If you are designing a product, it is tempting to focus on the core of your product only. However, a lot of successful user experience innovation has been done around the core product. Here are some examples:
If you are designing a mobile device, you can create user experience innovation by providing great tools for your PC or the Internet that can be used to extend or support the user experience of your device. You will look at successful service providers and maybe ask permission to use their services.
If you are designing a social web page, you can look at how to integrate services from other web pages, or you can make it very easy for your customers to transfer account data, friend lists, and so forth from a competing social web page. You can also look at how to integrate your services in a great way for mobile devices.
If you are designing video conversion software, you could look at how to download alternative subtitles from the Internet and how to easily connect your computer to a TV.
The trick is to not limit your definition of your product to the actual product itself; rather, you should see your product as whole ecosystem.
Anecdote
When the Apple iPod was launched in 2001 (see Figure 12-1), it got a lot attention due to its design and the basic user experience of the product itself, but it did not become really successful until the entire ecosystem (e.g., with the iTunes music store and the iTunes PC application) was put into place in 2003. My view is that the real reason for the success of the iPod was the superior user experience of the ecosystem that was built around the iPod.

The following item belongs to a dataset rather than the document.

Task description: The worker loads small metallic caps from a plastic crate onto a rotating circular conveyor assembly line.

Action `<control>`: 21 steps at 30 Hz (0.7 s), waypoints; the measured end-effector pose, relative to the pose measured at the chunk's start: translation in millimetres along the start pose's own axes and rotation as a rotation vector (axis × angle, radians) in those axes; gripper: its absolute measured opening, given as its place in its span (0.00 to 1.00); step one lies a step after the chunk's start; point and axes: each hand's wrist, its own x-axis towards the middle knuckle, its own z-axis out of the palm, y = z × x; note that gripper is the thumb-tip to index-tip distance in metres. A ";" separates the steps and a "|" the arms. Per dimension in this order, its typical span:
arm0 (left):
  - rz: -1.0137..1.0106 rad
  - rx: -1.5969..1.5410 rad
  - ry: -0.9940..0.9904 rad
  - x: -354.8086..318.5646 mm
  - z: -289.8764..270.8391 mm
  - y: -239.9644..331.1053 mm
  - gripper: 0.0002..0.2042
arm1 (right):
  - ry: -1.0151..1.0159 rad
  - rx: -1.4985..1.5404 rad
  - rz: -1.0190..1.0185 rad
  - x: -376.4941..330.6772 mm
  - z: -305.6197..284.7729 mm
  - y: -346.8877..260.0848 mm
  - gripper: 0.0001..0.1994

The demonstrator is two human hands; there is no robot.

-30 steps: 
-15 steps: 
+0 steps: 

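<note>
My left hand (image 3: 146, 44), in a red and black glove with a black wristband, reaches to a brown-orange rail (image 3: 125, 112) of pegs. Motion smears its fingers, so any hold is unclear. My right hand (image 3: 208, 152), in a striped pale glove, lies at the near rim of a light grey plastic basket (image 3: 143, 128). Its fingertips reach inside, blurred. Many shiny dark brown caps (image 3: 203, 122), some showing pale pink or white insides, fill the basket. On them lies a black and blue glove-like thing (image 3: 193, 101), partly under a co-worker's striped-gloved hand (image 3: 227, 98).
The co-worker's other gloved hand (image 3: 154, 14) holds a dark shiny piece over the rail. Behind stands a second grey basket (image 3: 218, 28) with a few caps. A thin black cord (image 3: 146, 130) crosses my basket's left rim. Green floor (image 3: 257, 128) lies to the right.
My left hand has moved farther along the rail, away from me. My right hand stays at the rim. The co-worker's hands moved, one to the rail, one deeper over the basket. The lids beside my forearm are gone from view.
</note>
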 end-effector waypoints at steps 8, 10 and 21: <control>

Most competitor music devices at that time supported a USB connection. However, buying and transferring music was a cumbersome process. The process was also cumbersome if the user wanted to convert and transfer her existing CD music collection to the device. The iPod and the surrounding ecosystem removed all those pain points.
Apple's ecosystem has over the years and with the introduction of the iPhone and iPad been successfully extended by Apple to cover applications as well as music. The ecosystem is highly successful now, and includes movies, games, music, lifestyle and productivity applications, and so forth. A large part of the success of the iPhone, not least when it comes to application downloading, is due to Apple's existing and (for the users') well-known and appreciated ecosystem.